The Equality Impact Assessment published alongside the proposal is a statistical exercise, not an impact assessment. It is wholly inadequate to address the potential impact on groups of staff with protected characteristics. There is no evidence that staff groups with protected characteristics have been consulted on the impact of these proposals. Nor is there any indication of awareness of potential impacts (on, for example, BAME staff or staff with caring responsibilities).


  1. Although management’s proposal states that the impact on pensions will be minimal, this is not entirely accurate, especially for certain groups.  It highlights the apparent disregard for the impact of their plans demonstrated throughout the negotiations.
  2. It is not clear that all externally-funded posts would be excluded from the proposed pay cuts
  3. It is not clear from this proposal that individual members of staff may refuse to accept a pay cut.
  4. The idea that individual members of staff may claim hardship if they explain all their circumstances is offensive. No-one should have to claim exceptional circumstances or reveal their personal arrangements in order to receive their full salary.
  5. Management has consistently refused to provide details of non-staff savings. We believe that more could be saved although we acknowledge that the year might be fairly uncomfortable.  Nonetheless, it would be better than pay cuts.  UCU notes that management cite concern for ‘student experience’ but not for what staff will have to undergo if this goes through.

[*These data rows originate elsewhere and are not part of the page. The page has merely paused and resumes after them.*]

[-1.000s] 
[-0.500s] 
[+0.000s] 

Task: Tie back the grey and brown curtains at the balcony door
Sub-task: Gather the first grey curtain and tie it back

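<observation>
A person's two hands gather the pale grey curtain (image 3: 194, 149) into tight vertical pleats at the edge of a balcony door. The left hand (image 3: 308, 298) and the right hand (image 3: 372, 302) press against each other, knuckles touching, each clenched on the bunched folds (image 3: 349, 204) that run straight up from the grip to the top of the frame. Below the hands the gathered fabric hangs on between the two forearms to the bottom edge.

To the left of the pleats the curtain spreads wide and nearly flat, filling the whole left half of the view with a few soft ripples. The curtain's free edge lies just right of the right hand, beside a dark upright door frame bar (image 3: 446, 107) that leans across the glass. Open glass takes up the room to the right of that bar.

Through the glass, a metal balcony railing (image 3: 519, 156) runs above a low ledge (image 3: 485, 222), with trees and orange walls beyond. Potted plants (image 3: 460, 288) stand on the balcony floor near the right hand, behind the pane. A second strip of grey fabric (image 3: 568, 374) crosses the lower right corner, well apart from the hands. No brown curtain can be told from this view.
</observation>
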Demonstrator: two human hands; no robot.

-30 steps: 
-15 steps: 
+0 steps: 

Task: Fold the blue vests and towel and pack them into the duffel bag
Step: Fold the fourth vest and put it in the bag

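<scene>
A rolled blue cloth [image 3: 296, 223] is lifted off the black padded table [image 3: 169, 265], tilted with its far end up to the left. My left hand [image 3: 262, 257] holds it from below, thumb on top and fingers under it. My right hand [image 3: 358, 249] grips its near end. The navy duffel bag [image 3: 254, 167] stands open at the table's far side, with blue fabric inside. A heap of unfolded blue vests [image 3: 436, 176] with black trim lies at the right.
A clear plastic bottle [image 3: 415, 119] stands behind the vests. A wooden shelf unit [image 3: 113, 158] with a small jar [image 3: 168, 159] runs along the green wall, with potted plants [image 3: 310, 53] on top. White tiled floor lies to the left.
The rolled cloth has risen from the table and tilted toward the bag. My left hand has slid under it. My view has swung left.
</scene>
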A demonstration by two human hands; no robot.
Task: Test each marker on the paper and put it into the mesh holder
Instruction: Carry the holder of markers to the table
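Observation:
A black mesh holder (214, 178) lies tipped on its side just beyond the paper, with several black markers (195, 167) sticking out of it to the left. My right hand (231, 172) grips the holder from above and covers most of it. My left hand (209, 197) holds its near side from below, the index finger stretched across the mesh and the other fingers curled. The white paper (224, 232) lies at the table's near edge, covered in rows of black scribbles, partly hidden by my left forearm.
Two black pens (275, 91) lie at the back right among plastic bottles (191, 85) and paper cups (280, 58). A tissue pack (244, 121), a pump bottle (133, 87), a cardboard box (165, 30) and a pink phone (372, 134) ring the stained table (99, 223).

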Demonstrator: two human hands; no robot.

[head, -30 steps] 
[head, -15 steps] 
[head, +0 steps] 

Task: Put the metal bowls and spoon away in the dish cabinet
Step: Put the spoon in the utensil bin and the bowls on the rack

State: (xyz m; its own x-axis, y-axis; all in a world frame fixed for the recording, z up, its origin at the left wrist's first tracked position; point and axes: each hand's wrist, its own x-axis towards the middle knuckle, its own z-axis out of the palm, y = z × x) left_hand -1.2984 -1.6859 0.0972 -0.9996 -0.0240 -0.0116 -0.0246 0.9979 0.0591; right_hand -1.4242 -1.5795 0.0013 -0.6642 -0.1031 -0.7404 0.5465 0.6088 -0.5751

  6. The projected loss of income next year is £17m, not £30m as they claim. The £30m is an exaggerated sum of three years’ losses.  UCU remains to be convinced that these forecasts are accurate.
  7. The emphasis on loss of students appears designed to panic staff into agreeing with a number of dubious measures, including recording of lectures and dual teaching methods (online and in person) which either increase workloads yet further and / or involve infringements of staff rights such as intellectual property and performance. The lecture capture policy has not been agreed with the Union and so breaks the recognition agreement that the University signed with us.